Becoming Wise as Serpents
Recently Leadership Journal published “My Easy Trip From Youth Minister to Felon.” The anonymous author is a convicted felon who will be on the sex offender registry for life due to his sexual abuse and statutory rape of one of the youths under his leadership. But this isn’t the story he told. Instead he framed his story as an extra-marital affair morality tale: “Don’t do this because these are the consequences I’ve suffered.”
The editors of Leadership Journal responded by removing the post, and replaced it with an apology. While the author believed he was warning others against committing the same “sin,” instead, he was revealing the state of his heart: the heart of an unhealthy, unrepentant sex offender.
My intent is not to attack the author.
Because he is not a monster.
It’s important to make this distinction. To think of him or other sex offenders as monsters is to minimize their responsibility for their actions.
Monsters behave like monsters. It isn’t a choice they make. But offenders who behave monstrously are people, not monsters, people who have chosen to behave abusively and who need to be held responsible for their choices.
Plus, it promotes the myth that sex offenders are not the regular people we know and love. And as author Amy K. Sorrells asserts, “It’s not the people you don’t know who will hurt your daughter, girlfriend, wife. It’s the people you do know.”
It would be so much easier if they were monsters. If only there was some distinguishing mark to warn us of their deceptions and compulsions. But there isn’t.
So, how do we protect potential victims? How do we offer safety and healing to survivors? And how do we identify potential predators?
Dr. Anna C. Salter, an expert on treating victims of sexual abuse and sex offenders, states in Transforming Trauma, “the best protection against sexual abuse is understanding it.”
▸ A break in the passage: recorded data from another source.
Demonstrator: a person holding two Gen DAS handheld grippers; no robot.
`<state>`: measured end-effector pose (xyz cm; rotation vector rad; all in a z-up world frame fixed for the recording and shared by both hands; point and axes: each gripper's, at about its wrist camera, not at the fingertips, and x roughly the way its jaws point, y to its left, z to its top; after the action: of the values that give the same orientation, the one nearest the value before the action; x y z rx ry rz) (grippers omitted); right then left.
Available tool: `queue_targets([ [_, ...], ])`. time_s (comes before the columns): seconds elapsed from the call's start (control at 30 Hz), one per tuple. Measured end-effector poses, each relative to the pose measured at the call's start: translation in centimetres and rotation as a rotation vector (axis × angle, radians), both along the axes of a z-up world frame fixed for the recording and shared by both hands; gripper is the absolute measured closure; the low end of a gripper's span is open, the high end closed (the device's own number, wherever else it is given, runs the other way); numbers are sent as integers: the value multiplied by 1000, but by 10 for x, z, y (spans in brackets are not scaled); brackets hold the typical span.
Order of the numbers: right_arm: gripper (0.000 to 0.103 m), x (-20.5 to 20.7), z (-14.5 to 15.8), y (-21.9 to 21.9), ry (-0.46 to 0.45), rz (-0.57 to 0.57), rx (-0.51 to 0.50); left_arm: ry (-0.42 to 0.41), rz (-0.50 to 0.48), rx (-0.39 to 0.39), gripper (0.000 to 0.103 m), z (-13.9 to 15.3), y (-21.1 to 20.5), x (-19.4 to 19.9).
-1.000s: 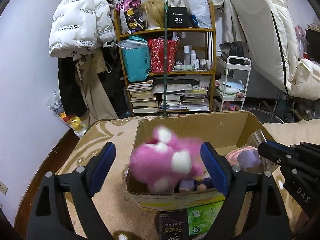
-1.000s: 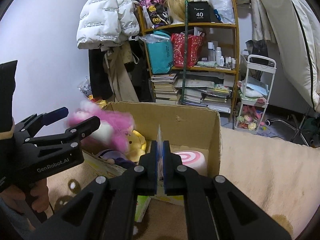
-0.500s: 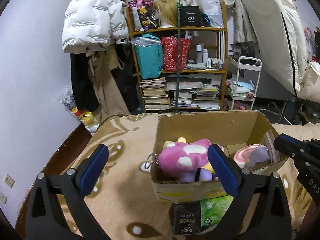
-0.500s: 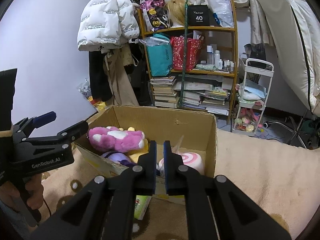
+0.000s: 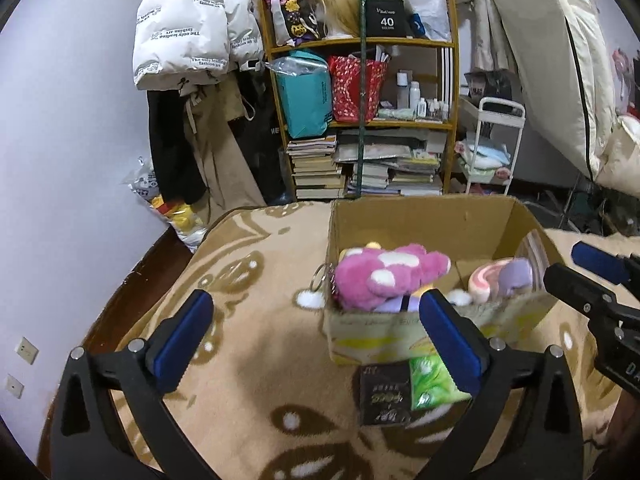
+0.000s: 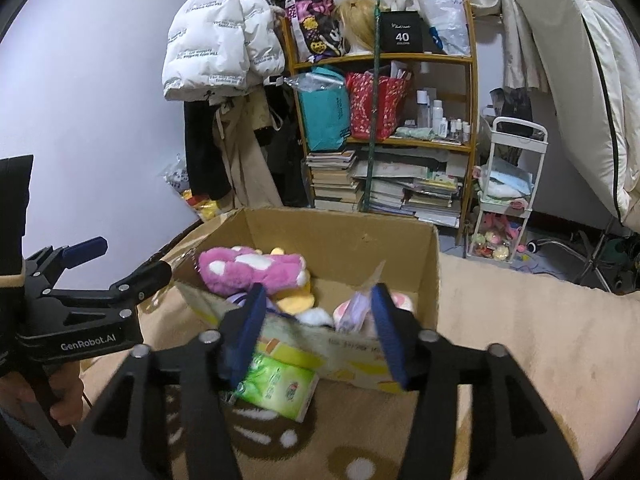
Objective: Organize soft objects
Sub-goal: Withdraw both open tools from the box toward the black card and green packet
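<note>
With the pink plush toy (image 5: 384,278) lying in the cardboard box (image 5: 420,224) at twelve o'clock, both drops look finished: the left gripper (image 5: 316,338) gapes wide, the right gripper (image 6: 318,326) has just been opening, both empty; next, seek another soft thing.

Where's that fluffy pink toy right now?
The pink plush toy lies inside the cardboard box, at its left end in both views, on top of other soft toys.

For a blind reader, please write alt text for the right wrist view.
An open cardboard box on a beige blanket holds a pink plush toy. The open right gripper is empty in front; the left gripper is at left.
</note>
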<state>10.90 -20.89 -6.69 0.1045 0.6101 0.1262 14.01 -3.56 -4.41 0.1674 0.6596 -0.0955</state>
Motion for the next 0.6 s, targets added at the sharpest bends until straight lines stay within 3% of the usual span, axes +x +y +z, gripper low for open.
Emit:
queue_targets([
  [0.1,37,-7,0,6,12,8,-19,20,8,-15,1,1,5,-8],
  [0.3,11,-22,1,12,18,0,-30,54,6,-39,1,6,15,-20],
  [0.6,6,-40,-8,28,83,45,-74,120,14,-49,1,3,26,-39],
])
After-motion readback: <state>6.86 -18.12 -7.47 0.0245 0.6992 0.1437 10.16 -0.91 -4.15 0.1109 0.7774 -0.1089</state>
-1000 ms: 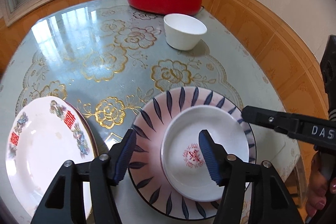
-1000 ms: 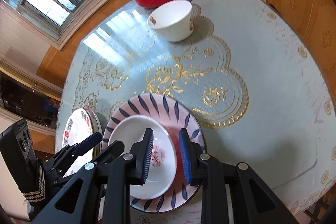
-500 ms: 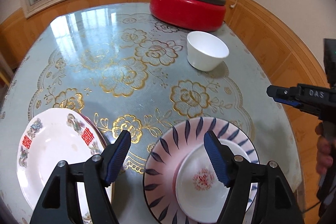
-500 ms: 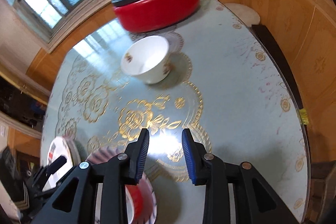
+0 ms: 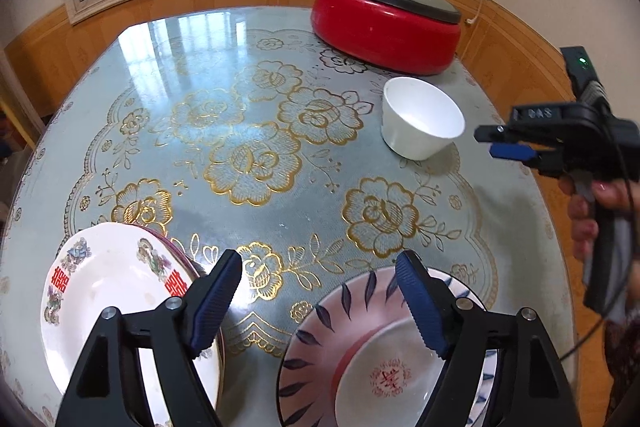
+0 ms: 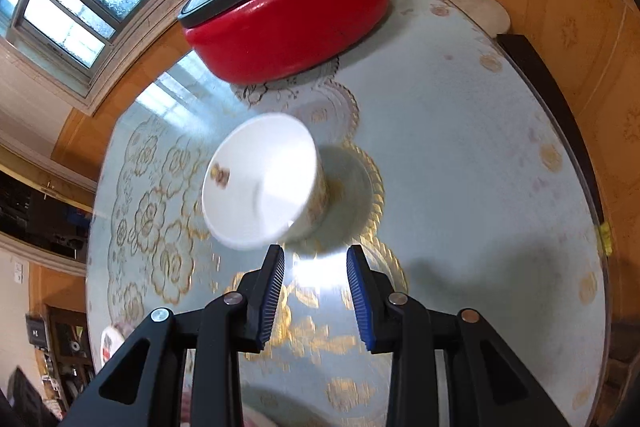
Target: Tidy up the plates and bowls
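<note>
A white bowl [image 5: 422, 123] stands on the table near the red pot; it also shows in the right wrist view [image 6: 260, 187], just ahead of my right gripper [image 6: 315, 259], which is open and empty. In the left wrist view the right gripper [image 5: 496, 143] hovers right of the bowl. My left gripper [image 5: 320, 279] is open and empty above the near table edge. A small white dish [image 5: 384, 383] lies on a blue-striped plate [image 5: 320, 339] at the lower right. A white plate with red characters [image 5: 108, 291] lies at the lower left.
A red lidded electric pot [image 5: 386, 23] stands at the back of the table [image 5: 240, 155]; it also shows in the right wrist view [image 6: 288, 15]. Wood-panelled walls curve close around the table's right side. A window is at the back left.
My right gripper has left the small dish on the striped plate and moved forward to just short of the white bowl. My left gripper has pulled back and up.
</note>
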`<state>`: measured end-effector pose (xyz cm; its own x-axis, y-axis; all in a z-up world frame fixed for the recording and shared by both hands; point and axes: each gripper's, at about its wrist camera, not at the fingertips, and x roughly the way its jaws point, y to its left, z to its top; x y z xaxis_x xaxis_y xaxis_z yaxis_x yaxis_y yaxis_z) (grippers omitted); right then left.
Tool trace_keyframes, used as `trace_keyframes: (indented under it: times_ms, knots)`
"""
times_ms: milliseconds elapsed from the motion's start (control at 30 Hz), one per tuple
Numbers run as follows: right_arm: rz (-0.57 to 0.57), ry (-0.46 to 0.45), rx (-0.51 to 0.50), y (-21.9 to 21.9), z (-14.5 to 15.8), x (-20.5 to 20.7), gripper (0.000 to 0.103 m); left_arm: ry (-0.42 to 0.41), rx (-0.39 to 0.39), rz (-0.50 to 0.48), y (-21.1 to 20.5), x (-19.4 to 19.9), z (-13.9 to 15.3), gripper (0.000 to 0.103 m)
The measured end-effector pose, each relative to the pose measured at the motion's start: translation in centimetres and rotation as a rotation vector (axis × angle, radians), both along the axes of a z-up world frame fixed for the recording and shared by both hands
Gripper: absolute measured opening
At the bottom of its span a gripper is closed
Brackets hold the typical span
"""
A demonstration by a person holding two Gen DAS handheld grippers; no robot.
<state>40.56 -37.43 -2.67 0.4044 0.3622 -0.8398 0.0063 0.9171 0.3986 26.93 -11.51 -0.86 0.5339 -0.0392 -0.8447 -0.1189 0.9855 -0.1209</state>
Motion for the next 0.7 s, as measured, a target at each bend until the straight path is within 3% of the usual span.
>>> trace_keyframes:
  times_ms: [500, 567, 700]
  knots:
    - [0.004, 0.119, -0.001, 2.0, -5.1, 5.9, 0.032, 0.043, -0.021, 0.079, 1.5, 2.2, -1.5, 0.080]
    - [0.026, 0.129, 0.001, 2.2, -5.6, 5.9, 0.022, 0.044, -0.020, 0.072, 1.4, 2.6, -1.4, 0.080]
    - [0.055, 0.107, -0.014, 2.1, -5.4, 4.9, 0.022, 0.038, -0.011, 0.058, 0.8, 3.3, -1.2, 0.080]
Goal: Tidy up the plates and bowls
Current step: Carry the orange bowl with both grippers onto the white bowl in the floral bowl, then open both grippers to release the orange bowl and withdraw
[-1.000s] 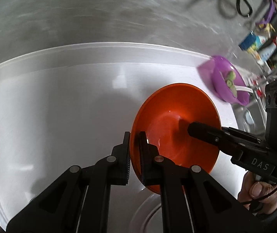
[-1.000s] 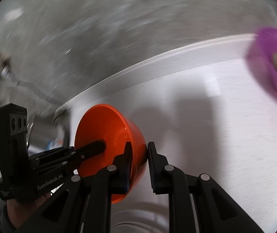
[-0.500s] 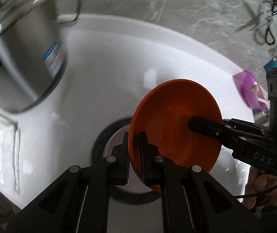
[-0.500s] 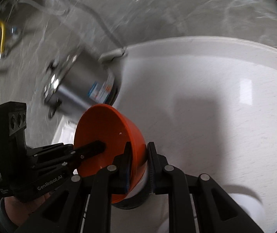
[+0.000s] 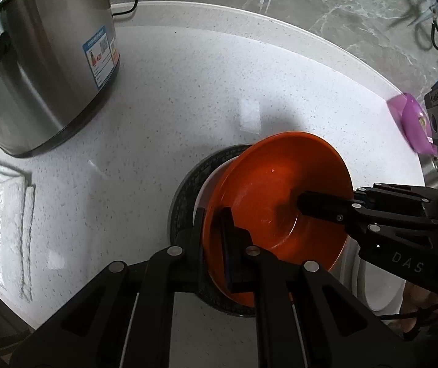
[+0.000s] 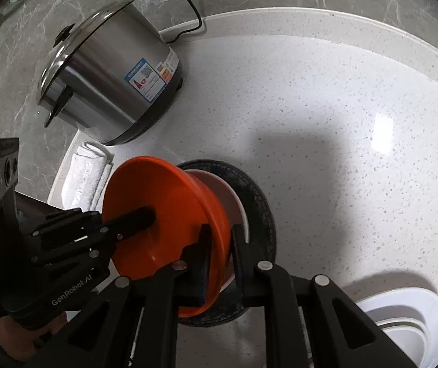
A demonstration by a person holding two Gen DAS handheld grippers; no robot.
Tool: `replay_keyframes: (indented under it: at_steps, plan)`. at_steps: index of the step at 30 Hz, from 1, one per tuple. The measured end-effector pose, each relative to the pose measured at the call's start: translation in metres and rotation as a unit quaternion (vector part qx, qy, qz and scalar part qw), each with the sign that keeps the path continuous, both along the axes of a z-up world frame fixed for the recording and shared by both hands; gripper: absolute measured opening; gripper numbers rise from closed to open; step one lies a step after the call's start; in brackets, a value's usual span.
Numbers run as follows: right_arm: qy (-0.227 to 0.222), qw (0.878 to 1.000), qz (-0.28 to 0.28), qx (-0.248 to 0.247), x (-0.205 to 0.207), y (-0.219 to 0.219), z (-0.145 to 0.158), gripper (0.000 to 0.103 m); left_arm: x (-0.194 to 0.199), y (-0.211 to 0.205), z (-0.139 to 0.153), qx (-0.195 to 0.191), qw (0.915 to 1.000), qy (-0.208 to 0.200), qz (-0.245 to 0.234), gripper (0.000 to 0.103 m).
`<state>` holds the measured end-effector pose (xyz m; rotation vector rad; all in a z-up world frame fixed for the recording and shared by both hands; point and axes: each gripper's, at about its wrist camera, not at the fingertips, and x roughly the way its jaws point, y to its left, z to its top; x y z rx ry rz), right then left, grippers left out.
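Both grippers pinch the rim of the orange bowl (image 5: 277, 211) from opposite sides, the left gripper (image 5: 213, 236) clamped on its near edge and the right gripper (image 6: 220, 248) on the far one, each with one finger inside and one outside. The bowl hangs tilted just above a white bowl (image 6: 234, 205) that sits on a dark plate (image 6: 262, 202) on the speckled white counter (image 6: 326, 116), with a steel rice cooker (image 6: 111, 82) and a folded white towel (image 5: 1, 214) off to the side. This looks like the stacking step, so the next move calls for levelling the orange bowl, lowering it squarely into the white one, and only then letting go.
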<state>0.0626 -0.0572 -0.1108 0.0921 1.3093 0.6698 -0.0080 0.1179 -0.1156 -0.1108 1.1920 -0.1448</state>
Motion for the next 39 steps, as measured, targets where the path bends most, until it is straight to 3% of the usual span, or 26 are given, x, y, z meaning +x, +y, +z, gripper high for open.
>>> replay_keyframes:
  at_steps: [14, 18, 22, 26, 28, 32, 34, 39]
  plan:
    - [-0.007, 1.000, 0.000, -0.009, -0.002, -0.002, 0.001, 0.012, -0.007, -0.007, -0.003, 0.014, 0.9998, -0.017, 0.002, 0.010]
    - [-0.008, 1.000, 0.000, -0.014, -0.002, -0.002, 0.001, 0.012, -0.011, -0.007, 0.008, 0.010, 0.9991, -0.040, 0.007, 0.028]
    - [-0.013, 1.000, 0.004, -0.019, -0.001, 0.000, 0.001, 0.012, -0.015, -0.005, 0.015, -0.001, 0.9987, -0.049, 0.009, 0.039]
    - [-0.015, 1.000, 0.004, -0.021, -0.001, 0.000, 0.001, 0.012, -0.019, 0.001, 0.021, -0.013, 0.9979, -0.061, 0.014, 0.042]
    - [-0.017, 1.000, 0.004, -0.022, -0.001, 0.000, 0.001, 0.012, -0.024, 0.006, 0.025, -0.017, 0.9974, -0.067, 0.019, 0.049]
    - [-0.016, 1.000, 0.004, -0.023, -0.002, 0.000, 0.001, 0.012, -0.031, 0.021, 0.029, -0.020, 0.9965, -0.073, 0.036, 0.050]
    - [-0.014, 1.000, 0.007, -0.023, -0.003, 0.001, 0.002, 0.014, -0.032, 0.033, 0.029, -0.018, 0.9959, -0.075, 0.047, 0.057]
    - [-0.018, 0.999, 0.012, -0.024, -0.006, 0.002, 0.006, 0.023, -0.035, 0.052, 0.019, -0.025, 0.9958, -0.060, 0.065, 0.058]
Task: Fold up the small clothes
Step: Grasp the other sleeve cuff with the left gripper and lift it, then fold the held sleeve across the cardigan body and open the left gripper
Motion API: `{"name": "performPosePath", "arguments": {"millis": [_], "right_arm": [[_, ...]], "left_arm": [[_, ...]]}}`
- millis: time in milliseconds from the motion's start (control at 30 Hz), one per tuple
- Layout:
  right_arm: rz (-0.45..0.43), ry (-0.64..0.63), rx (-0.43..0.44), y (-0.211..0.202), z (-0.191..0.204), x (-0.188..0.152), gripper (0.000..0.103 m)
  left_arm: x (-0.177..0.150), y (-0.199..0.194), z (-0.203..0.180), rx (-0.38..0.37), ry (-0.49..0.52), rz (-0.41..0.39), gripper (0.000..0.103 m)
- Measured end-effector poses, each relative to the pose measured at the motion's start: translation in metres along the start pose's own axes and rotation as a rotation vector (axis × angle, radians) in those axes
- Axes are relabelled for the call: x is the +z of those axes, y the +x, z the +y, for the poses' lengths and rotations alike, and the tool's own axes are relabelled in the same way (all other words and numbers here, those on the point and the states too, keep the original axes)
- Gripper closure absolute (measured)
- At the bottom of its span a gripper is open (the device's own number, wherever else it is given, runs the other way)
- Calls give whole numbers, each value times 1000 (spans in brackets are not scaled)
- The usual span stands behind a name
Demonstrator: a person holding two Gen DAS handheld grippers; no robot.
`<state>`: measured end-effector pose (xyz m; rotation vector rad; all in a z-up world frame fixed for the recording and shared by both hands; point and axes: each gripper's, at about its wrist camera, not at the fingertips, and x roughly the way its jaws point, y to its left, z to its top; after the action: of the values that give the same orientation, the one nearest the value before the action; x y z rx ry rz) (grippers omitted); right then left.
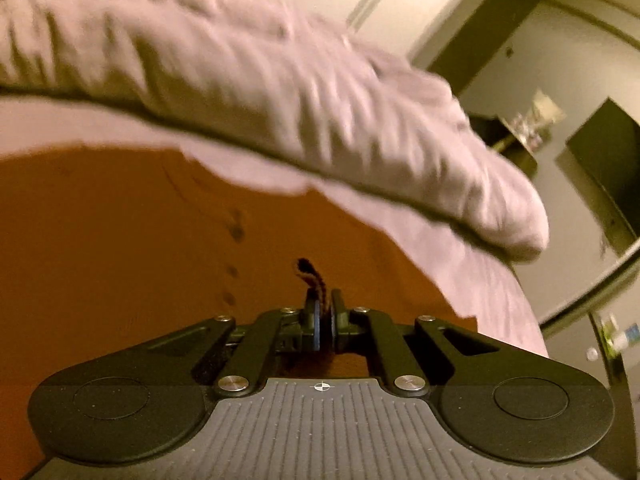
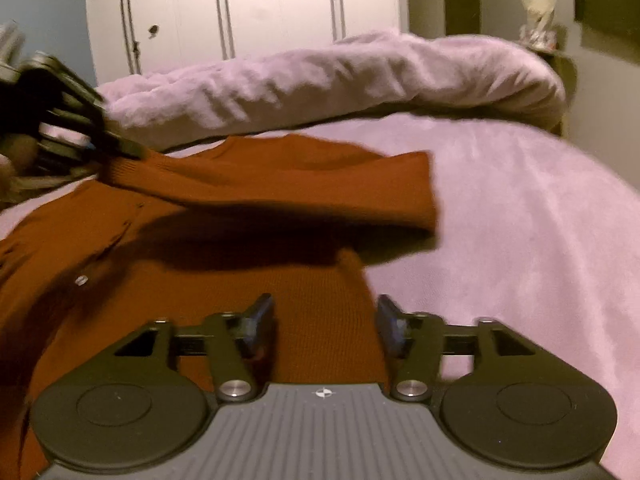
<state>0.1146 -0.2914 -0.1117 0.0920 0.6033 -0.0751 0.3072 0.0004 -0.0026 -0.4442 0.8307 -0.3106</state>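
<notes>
Rust-orange knit fills the space right under both grippers: a small buttoned cardigan (image 2: 132,248) spread on a bed (image 2: 520,220) covered in pale lilac fabric. It lies toward the near left part of the bed, with its right side stopping short of the open lilac surface that runs on to the bed's right edge.

Over the cardigan's lower right part, the right gripper (image 2: 326,326) stands released, its two blue-padded fingers (image 2: 262,320) well apart with only flat knit showing between them; nothing is pinched there.

At the cardigan's far left, the left gripper (image 2: 120,148) is clenched on a bit of the garment. From its own camera the left gripper (image 1: 325,322) shows its pads pressed together with a thin dark ridge of knit sticking up between them. The sleeve (image 2: 320,184) on that side is lifted clear of the body and stretches across toward the right, casting a dark shadow on the knit beneath. A pale button (image 2: 81,279) shows on the front near the left side.

Along the far edge of the bed lies a crumpled lilac duvet (image 2: 340,76), rolled in a long heap. Behind it stands a white wardrobe (image 2: 240,8) with long vertical handles.
</notes>
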Motion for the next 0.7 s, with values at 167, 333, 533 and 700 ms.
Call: {"name": "performPosePath", "arguments": {"millis": [167,333,533,700], "right_arm": [[4,-87,-67,19,18,17,36],[19,-211,-108,49,44,28,36],[25,-352,-170,83,65,39,34],[11,-407,-206,110,74,50,34]], "left_arm": [[15,-38,33,90,-12,-106,97],[16,-50,74,173,-75,-135,97],[7,-51,120,241,-155,-104,97],[-2,-32,130,286,-149,-58,97]]}}
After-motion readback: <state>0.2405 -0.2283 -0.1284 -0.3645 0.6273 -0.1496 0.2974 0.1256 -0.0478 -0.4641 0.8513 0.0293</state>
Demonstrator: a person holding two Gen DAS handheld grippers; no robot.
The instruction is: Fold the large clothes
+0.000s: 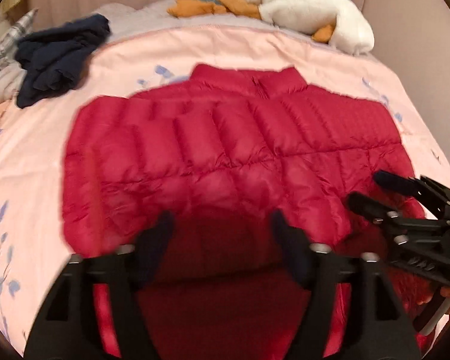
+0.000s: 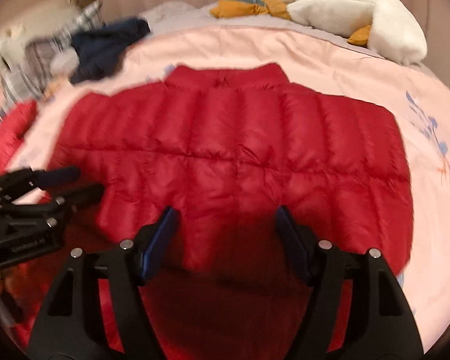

And, as I’ve written before, “the church must become educated in how sex offenders function, manipulate, charm, and lie. Christians need to be especially aware how sex offenders groom their victims for abuse, while simultaneously grooming their communities to trust and defend them.”
While I can’t tell you definitively who may be a sex offender, I can tell you a bit about some distorted beliefs sex offenders have and some things sex offenders do, beliefs and behaviours that were reflected in the Leadership Journal article.
Note: I will refer to the anonymous author of the controversial Leadership Journal article as “Don” for the rest of this post just to simplify things. Don inadvertently helps us understand the process of grooming his victim and community.
Let’s break this down.
Sex Offenders Groom
Don explicitly states, “I wanted the parents to trust me and the students to love me.” This might seem like an innocent statement at best, or a bit vain at worst, but instead it is much more insidious. It is a reflection of his hope to effectively groom his community.
So, what is grooming? It is the relational method of developing control through bonding the victim to the abuser and building trust within the community. The purpose of grooming is to create an environment where the abuser can control and abuse with the least risk of exposure, and in case of exposure, ensure others will defend them.
Don wanted the parents to trust him. He was not concerned with being trustworthy. He was concerned with controlling their perception of him.
He wanted the youth to love him. He was not concerned with loving them in safe and healthy ways. He was more concerned with his image than with his character.
Many Christians interact with known sex offenders as if the offender has just made a mistake, or messed up, or has accidentally abused or raped someone. This is not true. Ever. It is imperative that we understand that grooming is an intentional process. Sex offenders set up circumstances to abuse.
First, trust must be established. Once trust is established, the offender slowly and carefully escalates abusive behaviour. Don lays this out. He mentions that the family of his victim was very close with his family. They spent much time together “over the years.” This indicates his grooming was effective. The parents and the victim trusted him and very likely loved him.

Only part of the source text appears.